# Performance Models

## Overview

Performance models provide simplified yet effective frameworks to analyze and predict the performance of GPU kernels.
Their main aim is
* **Predict** performance of (parts of) applications
* **Relate** observed performance to hardware characteristics
* Evaluate whether spending time on (further) optimizing the code is promising
* **Guide** optimization efforts by identifying performance bottlenecks

## Bottleneck Model

The bottleneck model analyzes potential performance limiters individually, such as:
* **DRAM Bandwidth**, i.e. the speed at which data can be transferred from/ to global memory.
* **Compute Throughput**, i.e. the rate at which computations can be executed.
* **Cache Bandwidth**, i.e. the speed of accessing data from different parts of the memory hierarchy, e.g. L2 cache, L1 cache, or shared memory.

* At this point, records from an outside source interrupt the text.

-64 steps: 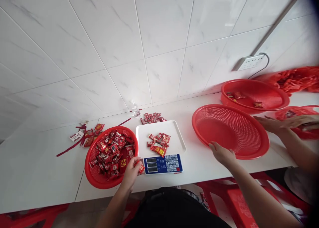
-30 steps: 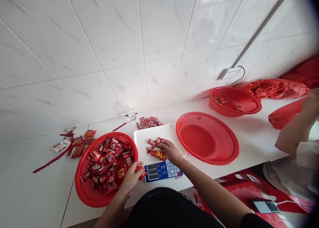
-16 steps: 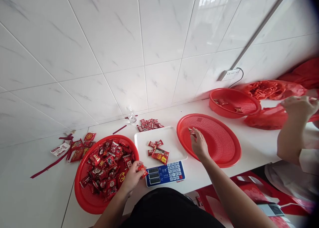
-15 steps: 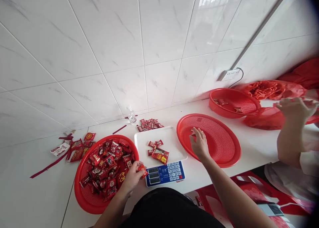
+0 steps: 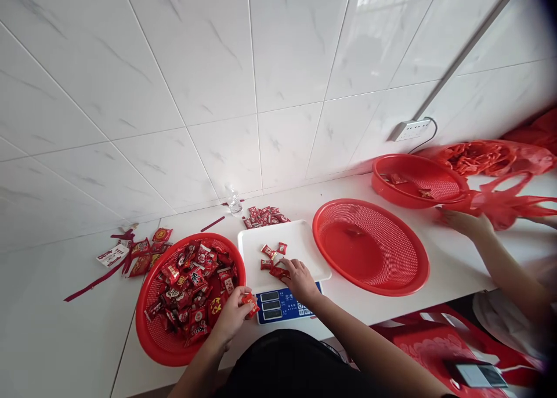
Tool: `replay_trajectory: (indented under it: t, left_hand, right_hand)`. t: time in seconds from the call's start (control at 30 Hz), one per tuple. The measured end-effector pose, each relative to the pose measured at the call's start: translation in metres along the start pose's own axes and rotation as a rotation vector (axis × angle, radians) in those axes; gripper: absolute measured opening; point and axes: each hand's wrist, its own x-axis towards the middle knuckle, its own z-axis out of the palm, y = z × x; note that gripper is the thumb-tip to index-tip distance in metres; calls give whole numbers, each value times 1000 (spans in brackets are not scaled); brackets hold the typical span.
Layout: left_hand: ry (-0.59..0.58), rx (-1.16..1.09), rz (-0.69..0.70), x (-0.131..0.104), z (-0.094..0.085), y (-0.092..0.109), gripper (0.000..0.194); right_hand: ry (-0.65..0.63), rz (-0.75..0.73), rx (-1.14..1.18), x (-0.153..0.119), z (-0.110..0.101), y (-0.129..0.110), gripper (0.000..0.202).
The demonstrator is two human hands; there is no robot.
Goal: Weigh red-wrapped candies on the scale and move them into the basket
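My left hand (image 5: 234, 315) pinches a small red-wrapped candy (image 5: 250, 305) between thumb and fingers, beside the right rim of a red basket (image 5: 147, 339) heaped with wrapped sweets. My right hand (image 5: 301, 281) reaches over the white tray (image 5: 314, 253) of a weighing scale, its fingers closed on a larger red candy packet (image 5: 278, 272) that they partly cover. Several small wrapped candies (image 5: 268, 251) lie on the tray by the fingertips. Part of the blue scale panel (image 5: 282, 310) is hidden under my right wrist.
Right of the scale stands a red basket (image 5: 420, 259); behind it is another (image 5: 378, 192) with a few packets. Candies (image 5: 264, 217) and a clear bottle (image 5: 233, 201) sit by the wall. At right, a co-worker's hands handle a red plastic bag (image 5: 500, 203).
My right hand has moved left from the right-hand basket to the packet on the scale tray. My left hand still holds its candy. The co-worker's hand has come lower, to the red bag.
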Motion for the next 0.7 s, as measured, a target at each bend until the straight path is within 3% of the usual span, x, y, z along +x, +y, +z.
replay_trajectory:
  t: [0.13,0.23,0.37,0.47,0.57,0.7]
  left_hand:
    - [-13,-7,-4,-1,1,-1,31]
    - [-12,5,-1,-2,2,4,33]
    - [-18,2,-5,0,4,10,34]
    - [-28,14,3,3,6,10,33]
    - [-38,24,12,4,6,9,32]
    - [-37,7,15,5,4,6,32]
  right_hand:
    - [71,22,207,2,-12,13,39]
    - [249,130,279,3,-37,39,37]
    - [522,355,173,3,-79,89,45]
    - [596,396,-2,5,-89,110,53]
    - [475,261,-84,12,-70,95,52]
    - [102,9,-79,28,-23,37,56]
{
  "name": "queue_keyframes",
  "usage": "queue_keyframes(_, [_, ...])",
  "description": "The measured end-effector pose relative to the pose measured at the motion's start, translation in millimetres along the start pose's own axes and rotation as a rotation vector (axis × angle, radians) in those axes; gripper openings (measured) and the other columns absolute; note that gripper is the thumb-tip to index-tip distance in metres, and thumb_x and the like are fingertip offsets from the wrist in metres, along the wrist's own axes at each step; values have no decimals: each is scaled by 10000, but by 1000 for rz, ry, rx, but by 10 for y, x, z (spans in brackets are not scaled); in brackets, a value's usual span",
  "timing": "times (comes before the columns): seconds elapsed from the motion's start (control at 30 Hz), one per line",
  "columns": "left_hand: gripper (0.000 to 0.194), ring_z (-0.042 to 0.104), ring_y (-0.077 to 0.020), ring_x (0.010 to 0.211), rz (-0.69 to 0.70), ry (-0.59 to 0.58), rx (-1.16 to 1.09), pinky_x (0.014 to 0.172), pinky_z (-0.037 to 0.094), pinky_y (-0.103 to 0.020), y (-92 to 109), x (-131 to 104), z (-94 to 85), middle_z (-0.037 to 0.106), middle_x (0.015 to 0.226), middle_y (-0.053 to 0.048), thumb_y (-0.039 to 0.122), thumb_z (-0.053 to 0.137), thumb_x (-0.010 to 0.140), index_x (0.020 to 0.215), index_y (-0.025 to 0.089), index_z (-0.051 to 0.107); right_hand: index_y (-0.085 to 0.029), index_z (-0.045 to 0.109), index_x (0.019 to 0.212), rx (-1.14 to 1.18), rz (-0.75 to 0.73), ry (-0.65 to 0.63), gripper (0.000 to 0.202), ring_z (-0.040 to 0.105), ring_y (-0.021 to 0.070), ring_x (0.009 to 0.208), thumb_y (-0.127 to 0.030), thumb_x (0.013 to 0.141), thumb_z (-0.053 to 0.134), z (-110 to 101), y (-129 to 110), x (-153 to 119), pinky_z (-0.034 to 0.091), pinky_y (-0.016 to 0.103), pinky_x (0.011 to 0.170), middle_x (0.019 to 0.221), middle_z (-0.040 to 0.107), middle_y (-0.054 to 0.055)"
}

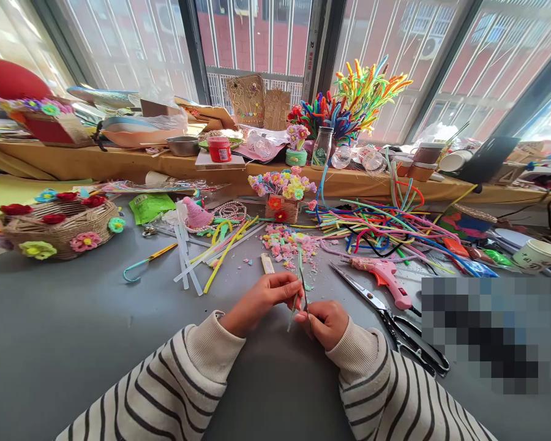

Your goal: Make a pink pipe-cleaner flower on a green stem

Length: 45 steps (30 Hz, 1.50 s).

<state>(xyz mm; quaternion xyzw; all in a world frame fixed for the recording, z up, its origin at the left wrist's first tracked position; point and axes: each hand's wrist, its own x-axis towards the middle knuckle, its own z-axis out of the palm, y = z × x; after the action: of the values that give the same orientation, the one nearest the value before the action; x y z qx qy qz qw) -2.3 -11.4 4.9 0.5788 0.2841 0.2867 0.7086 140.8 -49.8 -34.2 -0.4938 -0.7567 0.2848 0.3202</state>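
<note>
My left hand (279, 293) is closed in a pinch around a thin pale green strip (300, 260), which stands up above the fingertips and also shows below them. Close against it, my right hand (326, 321) has its fingers closed on a slim dark tool (303, 288) with a narrow tip; its exact kind is hard to make out. The two hands nearly touch over the grey table. Just beyond them lies a heap of pastel fluffy clippings (289, 242). To the right rest large black-handled scissors (386, 315) and a pink glue gun (381, 272).
Pipe cleaners (371, 226) are piled at the back right. A small flower basket (282, 208) stands behind the clippings. Glue sticks (183, 260) lie on the left, near a woven basket (64, 233) with fluffy flowers. A cluttered ledge (156, 158) runs below the windows.
</note>
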Motion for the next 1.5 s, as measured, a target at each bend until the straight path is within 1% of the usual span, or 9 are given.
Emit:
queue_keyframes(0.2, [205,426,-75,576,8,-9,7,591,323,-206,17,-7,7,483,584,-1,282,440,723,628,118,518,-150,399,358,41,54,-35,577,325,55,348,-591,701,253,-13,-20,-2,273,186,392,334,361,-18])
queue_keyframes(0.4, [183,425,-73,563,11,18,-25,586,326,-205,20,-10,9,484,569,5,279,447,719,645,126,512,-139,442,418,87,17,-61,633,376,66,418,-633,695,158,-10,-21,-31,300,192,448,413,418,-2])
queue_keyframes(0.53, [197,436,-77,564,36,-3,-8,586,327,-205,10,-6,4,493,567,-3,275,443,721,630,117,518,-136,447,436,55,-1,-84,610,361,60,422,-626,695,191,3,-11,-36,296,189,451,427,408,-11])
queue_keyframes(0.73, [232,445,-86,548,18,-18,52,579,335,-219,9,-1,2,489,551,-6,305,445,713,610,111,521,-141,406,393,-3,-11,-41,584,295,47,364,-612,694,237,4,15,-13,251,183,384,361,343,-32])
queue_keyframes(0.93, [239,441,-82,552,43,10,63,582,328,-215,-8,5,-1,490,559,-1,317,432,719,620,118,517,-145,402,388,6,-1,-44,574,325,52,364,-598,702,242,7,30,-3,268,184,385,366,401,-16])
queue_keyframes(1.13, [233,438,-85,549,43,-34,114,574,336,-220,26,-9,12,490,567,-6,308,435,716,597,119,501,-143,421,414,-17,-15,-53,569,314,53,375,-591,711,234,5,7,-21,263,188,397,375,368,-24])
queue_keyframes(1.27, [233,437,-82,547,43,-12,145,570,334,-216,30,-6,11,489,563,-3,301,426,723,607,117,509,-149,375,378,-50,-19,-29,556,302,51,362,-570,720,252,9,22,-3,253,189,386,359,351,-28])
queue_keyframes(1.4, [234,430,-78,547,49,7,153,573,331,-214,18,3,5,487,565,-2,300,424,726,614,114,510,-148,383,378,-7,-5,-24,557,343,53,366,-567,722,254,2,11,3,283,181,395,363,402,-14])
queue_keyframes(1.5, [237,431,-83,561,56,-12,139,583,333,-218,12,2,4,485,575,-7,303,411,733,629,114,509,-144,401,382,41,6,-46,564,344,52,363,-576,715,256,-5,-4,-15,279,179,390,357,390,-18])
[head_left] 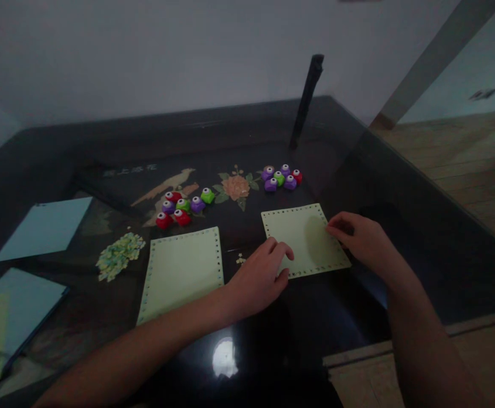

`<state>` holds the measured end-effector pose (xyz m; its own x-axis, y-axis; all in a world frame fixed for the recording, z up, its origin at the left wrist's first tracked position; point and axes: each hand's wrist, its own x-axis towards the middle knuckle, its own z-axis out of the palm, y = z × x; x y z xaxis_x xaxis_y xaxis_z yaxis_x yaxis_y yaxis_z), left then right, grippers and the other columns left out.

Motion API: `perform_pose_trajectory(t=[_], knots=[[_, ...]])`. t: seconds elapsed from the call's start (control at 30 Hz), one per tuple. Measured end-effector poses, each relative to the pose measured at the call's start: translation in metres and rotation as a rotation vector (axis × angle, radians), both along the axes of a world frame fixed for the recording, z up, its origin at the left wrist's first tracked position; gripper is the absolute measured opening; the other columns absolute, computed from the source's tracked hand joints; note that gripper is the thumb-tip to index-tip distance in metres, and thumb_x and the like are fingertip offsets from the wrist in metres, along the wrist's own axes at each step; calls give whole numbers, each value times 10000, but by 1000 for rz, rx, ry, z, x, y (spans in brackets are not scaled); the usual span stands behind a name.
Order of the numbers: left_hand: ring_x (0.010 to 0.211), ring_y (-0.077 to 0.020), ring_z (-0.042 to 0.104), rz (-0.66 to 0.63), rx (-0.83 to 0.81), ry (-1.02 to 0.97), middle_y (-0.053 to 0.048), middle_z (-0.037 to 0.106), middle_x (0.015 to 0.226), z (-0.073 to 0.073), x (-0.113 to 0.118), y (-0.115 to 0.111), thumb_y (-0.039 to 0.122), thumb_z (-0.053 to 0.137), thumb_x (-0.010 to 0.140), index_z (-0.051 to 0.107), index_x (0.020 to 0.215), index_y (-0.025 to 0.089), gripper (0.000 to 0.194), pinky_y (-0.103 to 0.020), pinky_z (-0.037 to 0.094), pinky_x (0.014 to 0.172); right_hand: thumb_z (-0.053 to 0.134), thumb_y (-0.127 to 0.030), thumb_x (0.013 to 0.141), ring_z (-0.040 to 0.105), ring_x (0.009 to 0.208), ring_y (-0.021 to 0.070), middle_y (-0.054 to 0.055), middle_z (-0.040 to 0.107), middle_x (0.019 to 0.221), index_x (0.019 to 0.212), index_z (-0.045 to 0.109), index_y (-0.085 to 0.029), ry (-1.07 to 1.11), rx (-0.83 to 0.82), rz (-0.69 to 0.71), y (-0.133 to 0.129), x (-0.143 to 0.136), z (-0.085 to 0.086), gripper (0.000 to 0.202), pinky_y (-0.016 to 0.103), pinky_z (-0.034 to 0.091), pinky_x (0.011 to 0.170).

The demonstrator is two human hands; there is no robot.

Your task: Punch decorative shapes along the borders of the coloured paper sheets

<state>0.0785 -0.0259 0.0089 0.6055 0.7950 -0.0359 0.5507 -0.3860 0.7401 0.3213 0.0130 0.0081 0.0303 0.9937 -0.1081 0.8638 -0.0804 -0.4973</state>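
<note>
A pale green sheet (311, 238) with small dark marks along its edges lies on the black table, between my hands. My left hand (262, 275) hovers over or rests at its lower left corner, fingers bent, thumb apart, with nothing visible in them. At the right edge of the sheet, thumb and forefinger of my right hand (360, 238) are pinched together. Whatever they hold, if anything, is too small to make out. A few tiny pale pieces (240, 259) lie just left of my left hand. Beside them is a second bordered green sheet (183, 272), partly behind my left forearm.
Small purple, green and red eye-topped figures stand in a left group (182, 205) and a right group (278, 178). A pile of tiny green-yellow pieces (121, 255) lies left. Farther left are blue sheets (45, 229). A black upright post (307, 102) rises at the back.
</note>
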Motion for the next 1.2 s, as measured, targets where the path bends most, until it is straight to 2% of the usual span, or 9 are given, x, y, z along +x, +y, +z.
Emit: perform_pose_trajectory(t=[0.2, 0.3, 0.47, 0.57, 0.67, 0.8, 0.93, 1.07, 1.2], knots=[[860, -170, 546, -23, 65, 1, -55, 511, 1013, 9, -2, 2, 102, 493, 813, 532, 1042, 178, 244, -321, 481, 820, 559, -309, 775, 611, 682, 204, 48, 670, 743, 772, 633, -209, -27, 50, -24, 4, 4, -3, 124, 328, 449, 625], [898, -167, 549, -9, 128, -48, -58, 529, 1029, 20, -20, 4, 93, 487, 829, 551, 1041, 181, 237, -302, 481, 826, 577, -332, 758, 613, 695, 213, 46, 671, 742, 753, 639, -212, -51, 98, -76, 6, 5, -1, 135, 337, 445, 638], [961, -187, 548, 213, 282, 18, -65, 567, 1014, 24, -101, 11, 111, 434, 876, 560, 1031, 179, 212, -349, 469, 865, 576, -364, 755, 605, 667, 201, 50, 663, 762, 770, 641, -210, 13, 291, -15, 3, -13, 11, 168, 335, 465, 632], [988, -211, 552, 380, 340, 143, -88, 584, 1025, 17, -156, 14, 139, 423, 878, 572, 1014, 149, 202, -384, 455, 902, 552, -352, 800, 614, 683, 196, 60, 667, 811, 805, 643, -204, 89, 299, 176, -1, -45, 21, 174, 325, 484, 616], [1041, -231, 545, 454, 363, 238, -94, 577, 1075, 8, -189, 13, 174, 440, 875, 567, 1060, 163, 224, -416, 442, 932, 537, -310, 847, 623, 709, 189, 61, 666, 854, 875, 651, -197, 79, 223, 416, -3, -88, 29, 164, 321, 506, 632], [1088, -254, 526, 433, 367, 310, -116, 565, 1132, -2, -197, 7, 231, 471, 886, 549, 1152, 156, 287, -441, 430, 956, 531, -221, 872, 620, 940, 222, 80, 663, 1016, 1031, 644, -179, -63, 241, 648, 0, -146, 33, 200, 373, 512, 813], [1104, -285, 508, 395, 370, 396, -152, 531, 1193, -9, -192, 1, 322, 520, 878, 510, 1249, 130, 419, -445, 431, 953, 560, -293, 872, 575, 1050, 272, 126, 615, 1147, 1190, 588, -130, -235, 219, 724, 6, -188, 25, 359, 413, 513, 845], [1131, -294, 476, 397, 393, 441, -161, 507, 1219, -11, -189, -2, 358, 556, 860, 475, 1296, 104, 511, -440, 407, 978, 594, -382, 845, 542, 1083, 302, 148, 582, 1199, 1276, 530, -113, -386, 244, 719, 11, -207, 10, 512, 403, 522, 821], [1116, -291, 473, 403, 386, 472, -155, 515, 1198, -10, -188, -2, 368, 572, 852, 487, 1290, 97, 522, -426, 404, 974, 588, -391, 846, 523, 1077, 304, 147, 578, 1205, 1235, 567, -102, -443, 298, 729, 10, -209, 3, 485, 390, 520, 814]])
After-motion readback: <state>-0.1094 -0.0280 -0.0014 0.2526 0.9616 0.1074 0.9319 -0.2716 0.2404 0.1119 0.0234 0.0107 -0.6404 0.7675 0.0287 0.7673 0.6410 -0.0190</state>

Each bottleneck is modeled separately to estimate its contribution to the total execution time.

### Steps to Apply the Bottleneck Model

1. For each potential bottleneck, calculate the time required for the kernel to execute assuming it is limited by that bottleneck.
2. Take the maximum of the single contributions to estimate the total execution time.
3. Compare the predicted time to the actual run time.
   * The interpretation of the (potential) difference is similar to that of the roofline model (see below).

## Roofline Model

The roofline model is one of the most widely used performance models in GPU computing.
It highlights two primary performance limiters for a kernel:
1. **Computational Throughput**, i.e. how fast the GPU can perform the required computations.
2. **Memory Bandwidth** (data throughput), i.e. how fast data can be transferred to and from execution units.

The *model* is parameterized with theoretical limits for both, where they are either
- **Theoretical Peak Values** to provide optimistic performance limits based on GPU architecture (see the [GPU architecture](gpu-architecture.ipynb) notebook).
- **Benchmark Values** obtained through micro benchmarks (see the [Micro Benchmarks](micro-benchmarks.ipynb) notebook).

The *application* code is represented by its ratio of computations to memory traffic:

 **Arithmetic Intensity (AI) = FLOPs (Floating Point Operations) / Bytes Transferred**.

* **High AI** points at a code likely bound by computational throughput.
    * Examples are (dense) matrix-matrix multiplications, fast Fourier transforms (FFT), and many operations in deep neural nets (DNN).
* **Low AI** points at a code likely bound by memory bandwidth.
    * Examples are sparse matrix-vector multiplications (incl. stencil applications), histogram computations, and vector operations (init, copy, ...).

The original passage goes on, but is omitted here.